Only one span of the listing below is wanted: the lines from the one with "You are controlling" through the one with "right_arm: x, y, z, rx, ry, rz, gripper", reproduced exactly, both ends kept.

-------

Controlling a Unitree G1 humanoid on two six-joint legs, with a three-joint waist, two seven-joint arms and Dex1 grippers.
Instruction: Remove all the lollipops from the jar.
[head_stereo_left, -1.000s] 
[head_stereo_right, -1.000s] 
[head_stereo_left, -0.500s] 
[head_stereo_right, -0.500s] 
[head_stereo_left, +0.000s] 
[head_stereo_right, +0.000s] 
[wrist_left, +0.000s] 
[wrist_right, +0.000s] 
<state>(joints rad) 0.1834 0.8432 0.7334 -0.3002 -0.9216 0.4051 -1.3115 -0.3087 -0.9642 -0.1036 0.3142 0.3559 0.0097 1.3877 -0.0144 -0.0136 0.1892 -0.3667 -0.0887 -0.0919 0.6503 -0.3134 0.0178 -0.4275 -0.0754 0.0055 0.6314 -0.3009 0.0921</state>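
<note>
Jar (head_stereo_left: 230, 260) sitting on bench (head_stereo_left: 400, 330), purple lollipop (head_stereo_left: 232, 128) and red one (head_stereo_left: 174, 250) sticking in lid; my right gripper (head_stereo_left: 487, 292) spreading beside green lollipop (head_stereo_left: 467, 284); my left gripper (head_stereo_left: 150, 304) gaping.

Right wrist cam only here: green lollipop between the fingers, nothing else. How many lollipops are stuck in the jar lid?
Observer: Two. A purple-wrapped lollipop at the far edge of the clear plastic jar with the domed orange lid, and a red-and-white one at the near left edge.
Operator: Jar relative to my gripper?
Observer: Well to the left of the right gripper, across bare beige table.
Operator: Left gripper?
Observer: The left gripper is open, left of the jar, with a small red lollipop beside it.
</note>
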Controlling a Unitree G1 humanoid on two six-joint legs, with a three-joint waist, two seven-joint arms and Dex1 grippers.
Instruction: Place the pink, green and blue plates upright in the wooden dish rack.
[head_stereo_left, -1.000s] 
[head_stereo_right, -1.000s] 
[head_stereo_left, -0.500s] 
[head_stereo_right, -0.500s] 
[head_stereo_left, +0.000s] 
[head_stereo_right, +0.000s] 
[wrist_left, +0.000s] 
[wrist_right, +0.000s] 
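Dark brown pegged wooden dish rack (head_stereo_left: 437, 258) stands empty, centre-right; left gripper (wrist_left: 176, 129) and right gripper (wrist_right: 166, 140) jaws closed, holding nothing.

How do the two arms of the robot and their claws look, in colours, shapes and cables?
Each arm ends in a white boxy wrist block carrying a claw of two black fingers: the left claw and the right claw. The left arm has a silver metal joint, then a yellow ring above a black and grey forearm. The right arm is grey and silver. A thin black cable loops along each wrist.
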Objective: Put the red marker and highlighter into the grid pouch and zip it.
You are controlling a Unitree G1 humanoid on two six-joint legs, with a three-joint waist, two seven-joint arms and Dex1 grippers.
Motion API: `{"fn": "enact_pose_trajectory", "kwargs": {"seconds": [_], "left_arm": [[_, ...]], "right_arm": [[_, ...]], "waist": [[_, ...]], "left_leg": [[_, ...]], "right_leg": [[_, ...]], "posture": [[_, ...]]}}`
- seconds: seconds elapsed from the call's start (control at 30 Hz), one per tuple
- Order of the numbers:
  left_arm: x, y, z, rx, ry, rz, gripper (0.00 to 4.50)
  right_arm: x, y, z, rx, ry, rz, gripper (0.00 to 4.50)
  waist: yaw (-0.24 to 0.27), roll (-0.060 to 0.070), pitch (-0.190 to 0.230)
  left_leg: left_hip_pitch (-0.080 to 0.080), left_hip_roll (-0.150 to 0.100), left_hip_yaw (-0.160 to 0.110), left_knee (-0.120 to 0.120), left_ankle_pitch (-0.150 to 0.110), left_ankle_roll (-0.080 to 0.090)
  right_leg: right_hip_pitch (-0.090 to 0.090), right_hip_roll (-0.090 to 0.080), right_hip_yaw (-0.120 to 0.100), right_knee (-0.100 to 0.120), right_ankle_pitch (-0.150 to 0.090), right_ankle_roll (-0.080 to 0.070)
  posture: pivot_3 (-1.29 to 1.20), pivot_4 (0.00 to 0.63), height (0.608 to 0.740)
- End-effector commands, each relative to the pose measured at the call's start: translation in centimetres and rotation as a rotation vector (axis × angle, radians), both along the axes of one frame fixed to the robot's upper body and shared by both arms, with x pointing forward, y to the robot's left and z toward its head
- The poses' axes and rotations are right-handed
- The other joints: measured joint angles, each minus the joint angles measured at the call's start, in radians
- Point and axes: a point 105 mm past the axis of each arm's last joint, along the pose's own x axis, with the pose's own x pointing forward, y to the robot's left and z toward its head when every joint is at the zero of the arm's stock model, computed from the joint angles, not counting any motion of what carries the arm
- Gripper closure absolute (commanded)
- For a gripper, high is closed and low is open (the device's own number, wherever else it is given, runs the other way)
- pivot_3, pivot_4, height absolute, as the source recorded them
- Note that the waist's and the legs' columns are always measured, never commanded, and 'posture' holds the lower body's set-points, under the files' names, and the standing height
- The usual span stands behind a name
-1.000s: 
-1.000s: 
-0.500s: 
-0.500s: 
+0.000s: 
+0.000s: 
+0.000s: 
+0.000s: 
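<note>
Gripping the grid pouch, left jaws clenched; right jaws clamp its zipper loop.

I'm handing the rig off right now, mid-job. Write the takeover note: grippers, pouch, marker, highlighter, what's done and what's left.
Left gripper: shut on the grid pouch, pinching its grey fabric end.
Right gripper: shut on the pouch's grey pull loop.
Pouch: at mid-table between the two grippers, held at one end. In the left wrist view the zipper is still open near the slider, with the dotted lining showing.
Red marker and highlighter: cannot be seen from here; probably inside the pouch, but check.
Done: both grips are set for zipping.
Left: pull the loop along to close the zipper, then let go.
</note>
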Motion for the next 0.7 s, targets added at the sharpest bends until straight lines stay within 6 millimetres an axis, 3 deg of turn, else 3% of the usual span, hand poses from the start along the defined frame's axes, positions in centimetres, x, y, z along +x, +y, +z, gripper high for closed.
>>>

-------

■ **THE ANSWER**:
You are controlling a Unitree G1 humanoid on two six-joint legs, with a three-joint waist, two seven-joint arms and Dex1 grippers.
Motion API: `{"fn": "enact_pose_trajectory", "kwargs": {"seconds": [_], "left_arm": [[_, ...]], "right_arm": [[_, ...]], "waist": [[_, ...]], "left_leg": [[_, ...]], "right_leg": [[_, ...]], "posture": [[_, ...]]}}`
- seconds: seconds elapsed from the call's start (control at 30 Hz), one per tuple
- Order of the numbers:
  left_arm: x, y, z, rx, ry, rz, gripper (0.00 to 4.50)
  right_arm: x, y, z, rx, ry, rz, gripper (0.00 to 4.50)

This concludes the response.